Exercise goal | Verbatim copy, images omitted: return the full listing.

Recorded data |
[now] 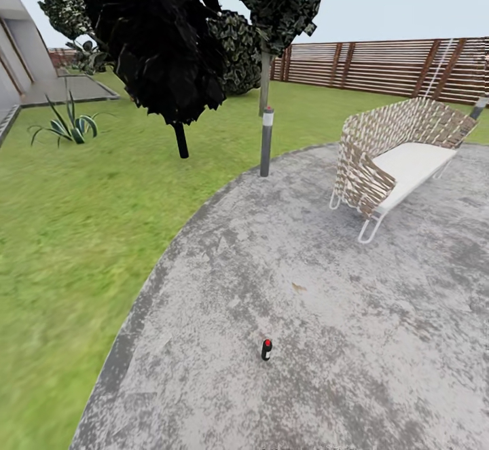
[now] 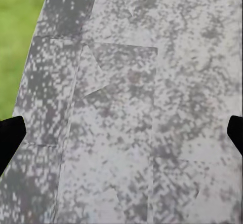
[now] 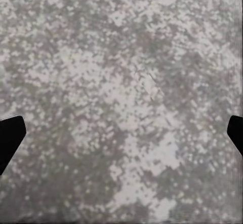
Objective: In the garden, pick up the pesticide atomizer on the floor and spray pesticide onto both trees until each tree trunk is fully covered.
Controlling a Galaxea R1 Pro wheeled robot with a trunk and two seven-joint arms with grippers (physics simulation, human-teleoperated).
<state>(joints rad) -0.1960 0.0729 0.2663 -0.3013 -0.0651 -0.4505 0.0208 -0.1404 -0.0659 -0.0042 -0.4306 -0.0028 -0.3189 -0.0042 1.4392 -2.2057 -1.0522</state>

Response box |
[now] 
[now] 
[now] 
Objective: In the garden, pick up the pesticide atomizer on the floor and spray pesticide onto both trees until each tree trunk is fully covered.
Controlling a Galaxea R1 Pro wheeled robot with a trunk and two seven-joint arms with grippers (physics simulation, human-teleoperated).
<state>(joints rad) -0.1960 0.0729 0.2663 -0.3013 -0.0651 -0.4505 0.0208 -0.1404 -0.0659 -0.0042 -0.4306 -0.0028 -0.3189 -0.0042 1.4392 -2.2057 -1.0522</state>

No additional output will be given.